What the task requires
Scan the records below for the line with "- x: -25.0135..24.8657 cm" and the line with "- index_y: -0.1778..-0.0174". Repeat those two lines and every line between them exactly, and nothing else.

Material for this exercise

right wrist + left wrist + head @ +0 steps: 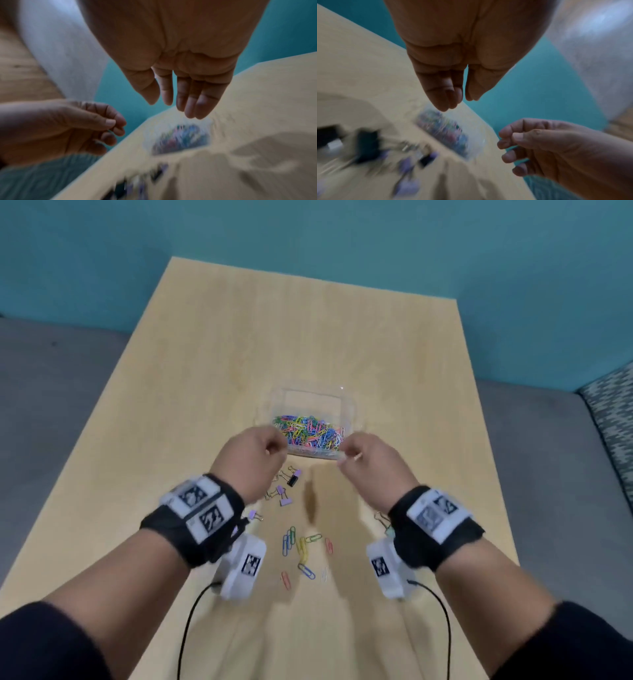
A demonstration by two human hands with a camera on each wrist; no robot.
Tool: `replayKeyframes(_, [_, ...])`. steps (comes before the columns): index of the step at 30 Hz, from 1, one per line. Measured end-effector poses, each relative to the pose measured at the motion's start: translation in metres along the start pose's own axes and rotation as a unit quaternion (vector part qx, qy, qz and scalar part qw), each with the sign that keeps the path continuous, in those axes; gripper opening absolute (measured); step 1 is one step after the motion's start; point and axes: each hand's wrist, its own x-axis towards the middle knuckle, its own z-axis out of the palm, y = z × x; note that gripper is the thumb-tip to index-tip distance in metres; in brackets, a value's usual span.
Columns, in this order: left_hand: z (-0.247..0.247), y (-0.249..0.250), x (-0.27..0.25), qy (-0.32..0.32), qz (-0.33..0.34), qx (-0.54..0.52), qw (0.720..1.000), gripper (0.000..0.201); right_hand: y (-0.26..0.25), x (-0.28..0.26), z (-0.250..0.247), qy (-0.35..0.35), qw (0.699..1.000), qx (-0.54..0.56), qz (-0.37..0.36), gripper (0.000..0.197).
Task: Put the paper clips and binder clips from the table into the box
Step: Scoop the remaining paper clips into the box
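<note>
A clear plastic box [275, 402] holds a heap of coloured paper clips [310, 431]. Both hands hover over its near edge. My left hand [279, 448] has its fingers curled, thumb pressed to the forefinger. In the right wrist view the left hand [113, 128] pinches a thin dark sliver, seemingly a paper clip. My right hand [157, 104] hangs relaxed with a gap beside the thumb and nothing in it. Purple and black binder clips [286, 491] lie just in front of the box. Loose paper clips [301, 546] lie nearer me, between my wrists.
The light wooden table [205, 371] stretches bare beyond and beside the box. Another binder clip [382, 518] peeks out by my right wrist. Black cables [191, 621] trail from the wrist cameras. A patterned seat [613, 419] stands off the table's right side.
</note>
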Motion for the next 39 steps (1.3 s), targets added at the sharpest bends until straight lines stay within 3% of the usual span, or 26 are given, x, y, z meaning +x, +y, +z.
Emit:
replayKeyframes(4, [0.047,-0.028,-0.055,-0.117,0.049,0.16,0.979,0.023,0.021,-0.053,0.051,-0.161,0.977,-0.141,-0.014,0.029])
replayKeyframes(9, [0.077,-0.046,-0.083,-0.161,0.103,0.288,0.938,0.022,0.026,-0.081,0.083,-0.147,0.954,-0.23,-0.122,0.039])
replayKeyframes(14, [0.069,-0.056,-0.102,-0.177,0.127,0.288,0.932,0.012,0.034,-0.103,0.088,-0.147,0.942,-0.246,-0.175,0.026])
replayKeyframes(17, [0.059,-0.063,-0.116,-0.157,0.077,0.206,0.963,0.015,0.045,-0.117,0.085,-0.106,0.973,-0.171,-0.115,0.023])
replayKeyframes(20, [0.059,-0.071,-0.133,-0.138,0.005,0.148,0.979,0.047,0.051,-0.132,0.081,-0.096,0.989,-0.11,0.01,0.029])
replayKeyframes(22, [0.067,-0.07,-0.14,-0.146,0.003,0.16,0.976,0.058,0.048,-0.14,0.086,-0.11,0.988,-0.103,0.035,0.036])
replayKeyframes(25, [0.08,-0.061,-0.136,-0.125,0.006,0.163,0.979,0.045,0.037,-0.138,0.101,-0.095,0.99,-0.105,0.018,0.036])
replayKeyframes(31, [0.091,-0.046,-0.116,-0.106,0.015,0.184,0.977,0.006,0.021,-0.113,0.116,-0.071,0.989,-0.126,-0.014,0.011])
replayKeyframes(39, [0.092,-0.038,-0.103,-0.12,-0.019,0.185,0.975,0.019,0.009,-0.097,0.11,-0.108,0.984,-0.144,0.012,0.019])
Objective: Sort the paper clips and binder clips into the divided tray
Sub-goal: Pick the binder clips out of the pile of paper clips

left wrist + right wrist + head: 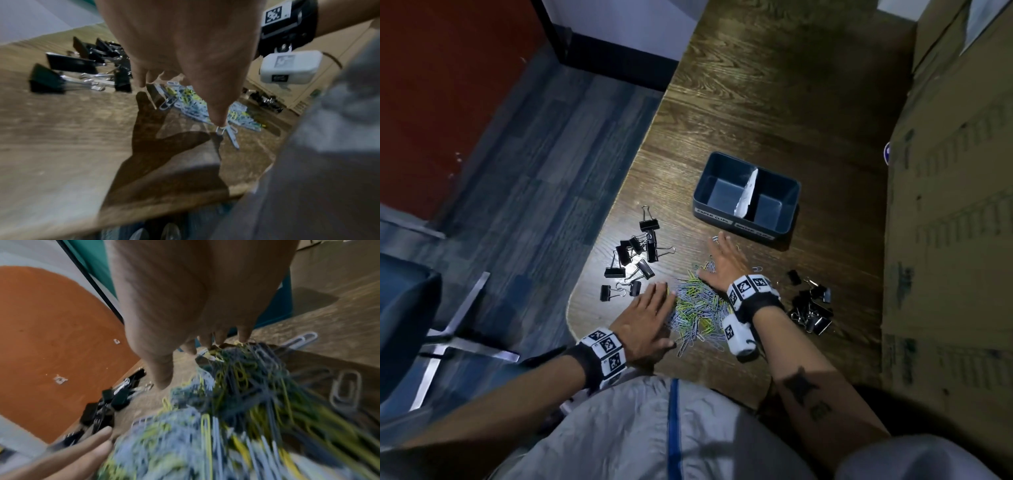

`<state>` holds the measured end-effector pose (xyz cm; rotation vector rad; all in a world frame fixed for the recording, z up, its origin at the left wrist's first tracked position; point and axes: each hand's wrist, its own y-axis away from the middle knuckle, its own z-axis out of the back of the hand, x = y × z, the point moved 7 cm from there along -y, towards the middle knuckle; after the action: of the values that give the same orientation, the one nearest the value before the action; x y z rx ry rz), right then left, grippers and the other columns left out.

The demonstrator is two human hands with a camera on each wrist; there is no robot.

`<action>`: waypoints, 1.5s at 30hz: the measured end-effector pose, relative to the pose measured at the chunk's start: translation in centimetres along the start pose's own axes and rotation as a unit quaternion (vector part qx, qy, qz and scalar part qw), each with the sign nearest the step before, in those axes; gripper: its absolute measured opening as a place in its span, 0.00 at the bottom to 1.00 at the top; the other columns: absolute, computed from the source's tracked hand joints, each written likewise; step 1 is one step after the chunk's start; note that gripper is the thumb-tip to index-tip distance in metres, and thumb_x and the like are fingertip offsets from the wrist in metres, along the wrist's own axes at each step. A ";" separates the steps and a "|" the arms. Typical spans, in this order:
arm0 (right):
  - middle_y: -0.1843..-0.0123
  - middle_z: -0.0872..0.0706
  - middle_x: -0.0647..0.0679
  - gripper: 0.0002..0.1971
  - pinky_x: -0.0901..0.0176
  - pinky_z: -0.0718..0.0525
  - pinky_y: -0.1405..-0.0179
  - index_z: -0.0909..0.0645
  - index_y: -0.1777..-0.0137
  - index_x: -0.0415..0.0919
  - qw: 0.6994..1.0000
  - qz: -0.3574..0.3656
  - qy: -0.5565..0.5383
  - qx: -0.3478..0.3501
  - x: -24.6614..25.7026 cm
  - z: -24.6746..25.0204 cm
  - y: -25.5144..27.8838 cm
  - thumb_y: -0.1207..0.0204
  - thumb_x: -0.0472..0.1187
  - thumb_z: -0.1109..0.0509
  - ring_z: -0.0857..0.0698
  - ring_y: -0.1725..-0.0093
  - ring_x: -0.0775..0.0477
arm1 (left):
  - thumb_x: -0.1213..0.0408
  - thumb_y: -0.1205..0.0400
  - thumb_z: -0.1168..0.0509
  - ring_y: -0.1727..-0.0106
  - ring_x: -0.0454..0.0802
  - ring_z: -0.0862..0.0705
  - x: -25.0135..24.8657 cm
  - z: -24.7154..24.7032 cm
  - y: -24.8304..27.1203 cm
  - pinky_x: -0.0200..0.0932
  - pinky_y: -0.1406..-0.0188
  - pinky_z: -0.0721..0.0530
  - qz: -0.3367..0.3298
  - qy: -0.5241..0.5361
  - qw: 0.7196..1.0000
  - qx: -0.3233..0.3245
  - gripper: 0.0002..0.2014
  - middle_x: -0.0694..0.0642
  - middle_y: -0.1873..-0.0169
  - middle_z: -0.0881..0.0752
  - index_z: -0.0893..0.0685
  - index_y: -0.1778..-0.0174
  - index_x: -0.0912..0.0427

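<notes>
A pile of blue, yellow and silver paper clips (698,310) lies on the wooden table near its front edge. My left hand (654,315) lies flat against the pile's left side with straight fingers. In the left wrist view its thumb touches a few loose paper clips (227,133). My right hand (719,260) rests flat on the pile's far side, fingers (222,337) stretched onto the clips. Black binder clips lie in two groups, one left (633,257) and one right (811,308). The dark blue divided tray (787,186) stands beyond, both halves bare, with a white divider (748,195).
Big cardboard boxes (945,240) wall off the table's right side. The table's rounded edge (571,308) drops to the floor just left of the left binder clips. A chair with a metal base (448,339) stands at the lower left.
</notes>
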<state>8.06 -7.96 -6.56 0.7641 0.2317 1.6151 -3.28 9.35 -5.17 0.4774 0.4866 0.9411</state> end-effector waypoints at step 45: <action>0.31 0.24 0.50 0.26 0.45 0.17 0.37 0.24 0.26 0.50 0.950 -0.150 -0.179 -0.207 -8.1 -4.1 14.4 0.23 0.51 0.26 0.20 0.34 0.44 | 0.46 0.12 0.59 0.16 0.60 0.56 -1.5 9.0 -11.9 0.64 0.19 0.49 0.021 0.105 0.992 -0.062 0.33 0.61 0.16 0.59 0.59 0.16 0.59</action>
<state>-5.97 -17.49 -4.48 0.6443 -0.2398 1.1563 8.85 0.59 -4.73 0.2776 0.6058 1.0623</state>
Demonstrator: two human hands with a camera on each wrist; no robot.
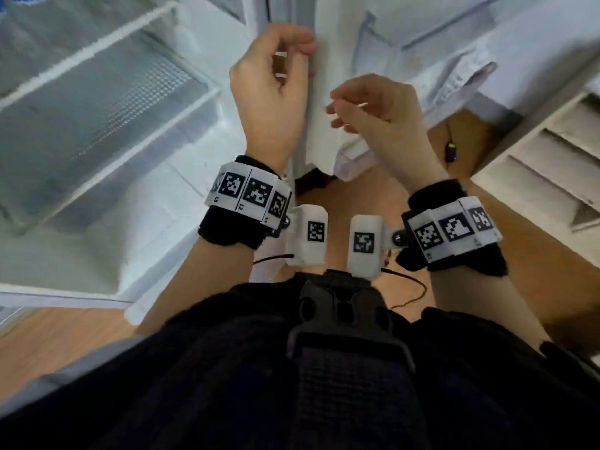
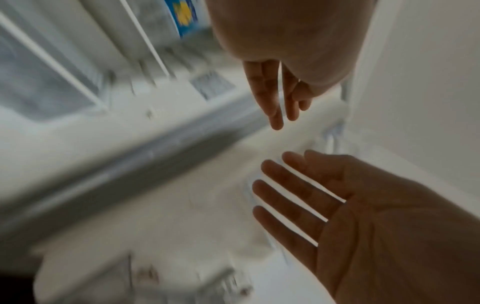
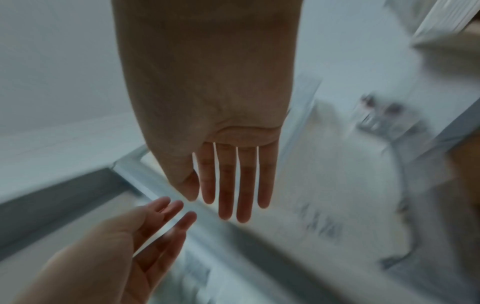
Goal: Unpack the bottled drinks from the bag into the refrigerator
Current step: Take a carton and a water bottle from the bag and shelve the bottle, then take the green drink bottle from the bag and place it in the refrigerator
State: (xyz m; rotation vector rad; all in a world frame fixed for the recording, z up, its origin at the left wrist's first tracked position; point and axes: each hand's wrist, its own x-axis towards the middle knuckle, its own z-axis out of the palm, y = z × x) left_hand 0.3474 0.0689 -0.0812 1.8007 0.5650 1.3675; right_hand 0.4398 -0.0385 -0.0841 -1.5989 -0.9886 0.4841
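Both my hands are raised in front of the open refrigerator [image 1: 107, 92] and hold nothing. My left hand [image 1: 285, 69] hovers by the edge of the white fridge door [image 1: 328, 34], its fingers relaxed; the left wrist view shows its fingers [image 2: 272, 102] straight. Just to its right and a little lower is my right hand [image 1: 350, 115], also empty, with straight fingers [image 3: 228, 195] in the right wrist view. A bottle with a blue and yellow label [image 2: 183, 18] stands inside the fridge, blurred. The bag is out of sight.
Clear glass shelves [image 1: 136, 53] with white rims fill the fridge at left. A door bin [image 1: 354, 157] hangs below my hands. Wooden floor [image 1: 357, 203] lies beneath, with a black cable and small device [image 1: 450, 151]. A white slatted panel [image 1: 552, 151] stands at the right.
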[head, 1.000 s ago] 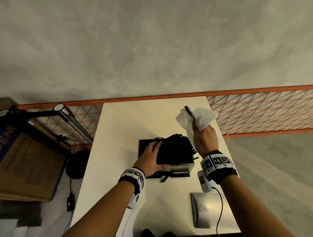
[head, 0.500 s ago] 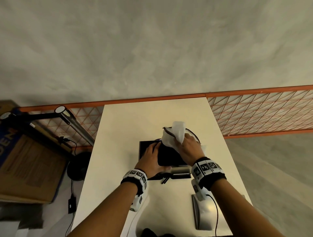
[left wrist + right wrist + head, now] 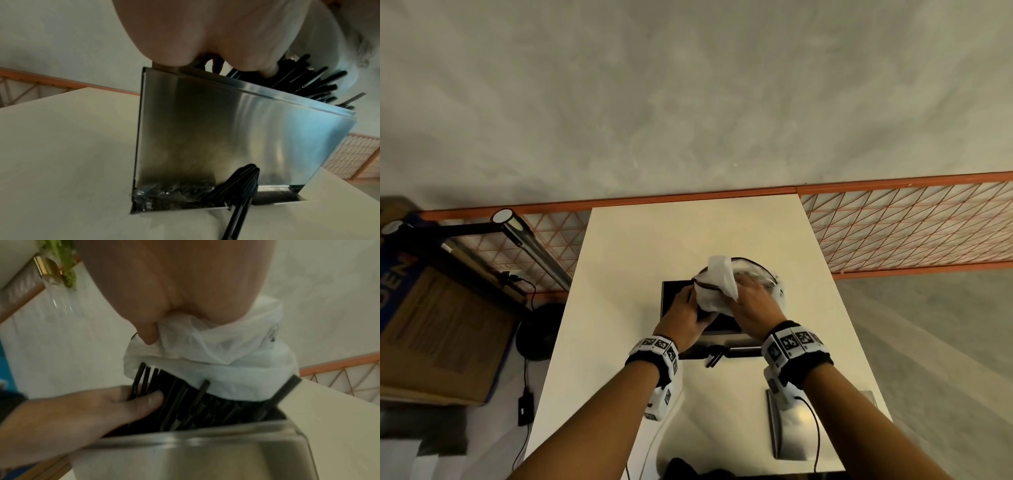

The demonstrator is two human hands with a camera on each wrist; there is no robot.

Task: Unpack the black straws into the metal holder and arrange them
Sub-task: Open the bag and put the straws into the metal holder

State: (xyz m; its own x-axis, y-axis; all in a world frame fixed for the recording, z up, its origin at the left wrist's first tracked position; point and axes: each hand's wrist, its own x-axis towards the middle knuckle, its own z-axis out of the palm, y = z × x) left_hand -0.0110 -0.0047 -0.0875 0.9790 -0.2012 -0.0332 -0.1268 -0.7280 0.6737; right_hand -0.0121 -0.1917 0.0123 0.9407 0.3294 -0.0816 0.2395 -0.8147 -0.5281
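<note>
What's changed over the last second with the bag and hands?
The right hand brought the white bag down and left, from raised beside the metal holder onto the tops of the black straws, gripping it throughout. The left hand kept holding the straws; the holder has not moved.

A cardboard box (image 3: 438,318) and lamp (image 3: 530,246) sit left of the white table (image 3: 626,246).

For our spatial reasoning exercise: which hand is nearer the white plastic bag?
Right. The right hand grips the white plastic bag from above; the left hand holds the black straws just below its edge.
</note>
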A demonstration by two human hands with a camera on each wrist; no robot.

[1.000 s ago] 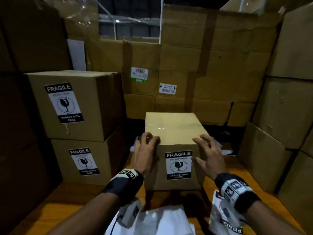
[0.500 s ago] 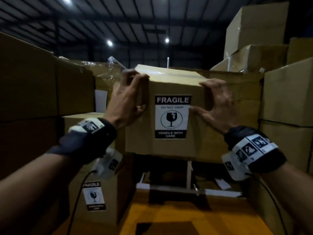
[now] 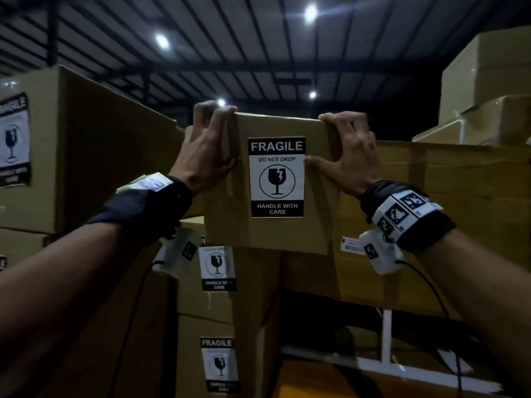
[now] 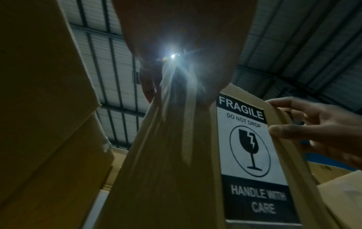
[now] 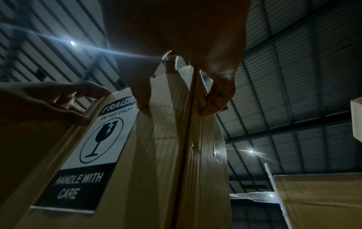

Answer for the task
  - x: -25.0135..24.8657 cm
  - z: -24.7154..24.7032 cm
  - y: -24.8304..27.1203 cm
  - pinky_x: -0.0200..0.0932
  - pinky_y: -0.1406..-0.0188
  - pinky_z: -0.0721..0.0530
  - qz: -0.3367..0.3298
  - qy: -0.5241..0.5361
  - qw: 0.7196..1.0000
  - qx: -0.3233..0.3245
  - gripper: 0.0002..0.2014
  - middle_x: -0.0694..0.0642
  - middle_y: -0.1873..-0.0169
  - middle_z: -0.0881..0.0752
  - index_z: -0.0893..0.0685
  - index_y: -0.1778..-0.0174

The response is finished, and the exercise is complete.